In 2023, the Institut Pasteur began work to restore and renovate its historical listed building. Behind closed doors, members of the museum team and heritage professionals are working to preserve the site and the objects that bear witness to the Institut Pasteur's history. The first stage in the restoration process was a major collection review, which took place from November 2, 2022 to May 31, 2023.
Definitions for the technical terms in bold can be found in a glossary at the end of the article.
In 1936, the apartment where Louis and Marie Pasteur spent the last years of their lives became the Pasteur Museum. In November 2022, a major project was launched to renovate and restore this listed historical monument. This is an opportunity for a modernization of the museum before it is scheduled to reopen in 2027, when it will aim to offer an entirely new visitor experience.

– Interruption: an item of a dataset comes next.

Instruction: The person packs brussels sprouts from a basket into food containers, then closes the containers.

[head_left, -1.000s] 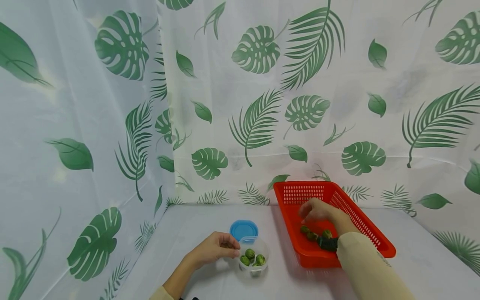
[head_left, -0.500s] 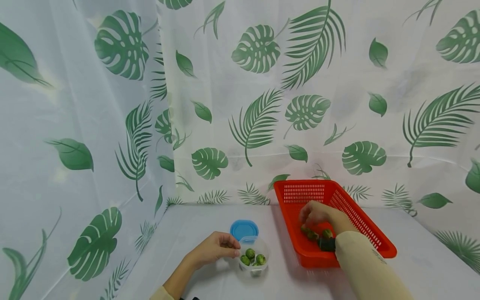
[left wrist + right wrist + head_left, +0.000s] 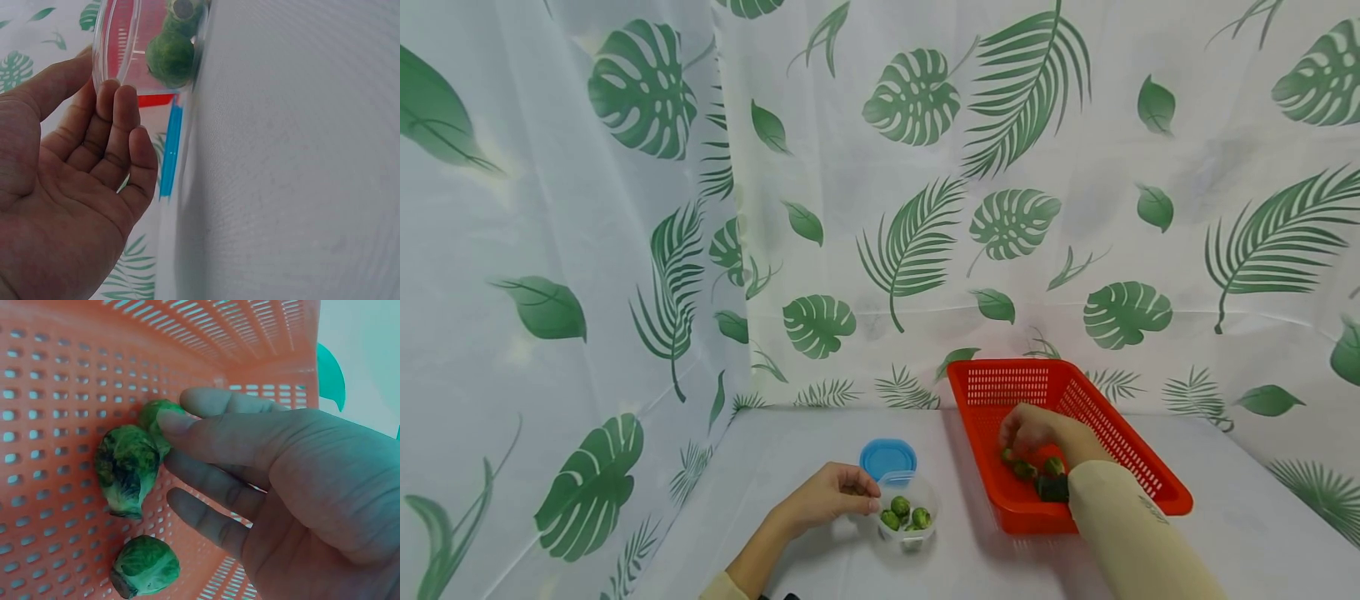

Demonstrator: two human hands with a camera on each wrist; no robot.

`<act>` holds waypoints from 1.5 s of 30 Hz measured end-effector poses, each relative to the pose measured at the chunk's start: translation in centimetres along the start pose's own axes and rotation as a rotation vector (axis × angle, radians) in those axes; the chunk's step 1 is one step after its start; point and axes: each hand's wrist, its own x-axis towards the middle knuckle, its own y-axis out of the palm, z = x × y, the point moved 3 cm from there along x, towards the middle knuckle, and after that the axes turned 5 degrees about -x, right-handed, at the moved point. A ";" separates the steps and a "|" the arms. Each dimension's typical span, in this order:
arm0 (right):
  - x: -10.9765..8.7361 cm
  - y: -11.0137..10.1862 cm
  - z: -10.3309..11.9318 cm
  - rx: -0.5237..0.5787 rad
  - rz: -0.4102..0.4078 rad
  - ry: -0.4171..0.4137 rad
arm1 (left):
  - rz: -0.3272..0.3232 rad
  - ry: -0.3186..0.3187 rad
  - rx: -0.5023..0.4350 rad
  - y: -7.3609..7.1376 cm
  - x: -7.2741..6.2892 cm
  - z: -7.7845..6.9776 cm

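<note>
Low in the head view, my left hand [image 3: 827, 500] holds the rim of a small clear plastic container [image 3: 917, 485] at its left side. Several green Brussels sprouts [image 3: 900, 506] lie inside it. My right hand [image 3: 1037, 427] reaches into a red plastic basket [image 3: 1007, 521]. In the right wrist view, its thumb and fingers close around one Brussels sprout [image 3: 152, 414], the thumb tip covering part of it. A darker, browned sprout [image 3: 127, 465] lies right beside that one, and another sprout [image 3: 147, 565] sits lower on the perforated floor.
A round blue lid [image 3: 888, 458] lies on the white table [image 3: 820, 433] just behind the container. The basket stands to the right, its far end close to the leaf-printed curtain [image 3: 917, 350]. A second curtain hangs at the left.
My right hand has lowered slightly into the basket, and its fingers have come together at a sprout. The left hand and the container have stayed in place.
</note>
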 end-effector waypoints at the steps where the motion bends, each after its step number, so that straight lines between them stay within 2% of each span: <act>1: 0.0 0.0 0.0 -0.002 0.003 0.001 | 0.001 -0.001 0.001 0.0 0.0 0.0; 3: 0.0 0.0 0.1 -0.010 0.009 0.002 | 0.002 -0.001 0.002 0.0 0.0 0.0; 10: 0.1 -0.1 0.8 -0.039 0.046 -0.074 | 0.004 0.007 -0.002 0.0 0.0 0.0; 19: 0.6 0.1 0.5 -0.043 0.062 -0.058 | 0.005 0.009 -0.006 0.0 0.1 0.2; 25: 0.7 0.0 0.6 -0.072 0.075 -0.076 | 0.000 0.006 0.000 0.0 0.2 0.2; 41: 0.7 0.2 0.4 -0.063 0.047 -0.091 | -0.008 0.001 -0.003 0.0 0.2 0.3; 45: 0.8 0.0 0.4 -0.071 0.018 -0.098 | -0.008 -0.001 -0.001 0.0 0.2 0.2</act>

Before embarking on any refurbishment work, it was important to carry out a thorough assessment and stocktake of the cultural heritage preserved at the site. Between November 2022 and May 2023, a collection review was conducted with the company GRAHAL, which specializes in managing heritage projects and enhancing heritage assets.
A rigorous study of more than 12,000 items in the museum collection
The collection review involved performing an extensive inventory and survey, digitizing, photographing, removing dust and establishing the condition of all the items in the museum's collection. At the start of the process, the collection was estimated to contain 9,000 items, but by the end of the seven-month period, 12,406 objects had been reviewed.
For this mammoth task, the museum team worked in conjunction with conservation assistants, collection managers and restoration professionals. More than twenty professionals were involved in the review.
Removing dust from the frame of the portrait "Pasteur in his laboratory" by Albert Edelfelt. © François Gardy/Institut Pasteur
More than twenty heritage professionals involved
"During the inventory, we check the general condition of each item to see whether it needs to be consolidated before the move. This is vital, although it is not the same thing as restoration work," explains Emma Bonvin, the manager in charge of coordinating operations in May 2023. The all-female GRAHAL team who worked on the review was not chosen at random. They have all completed training in collection management and preventive conservation at the Ecole du Louvre and are able to recognize the materials an object is made of and identify any fragilities so that dust can be removed using an appropriate method.
Since the collections in the Pasteur Museum are extremely varied, restoration professionals specializing in a wide variety of fields – sculpture, painting, graphic art, photography, frames, glass and ceramics, metals and textiles – were involved at different stages of the review. They established the condition of each item to determine whether consolidation work was required.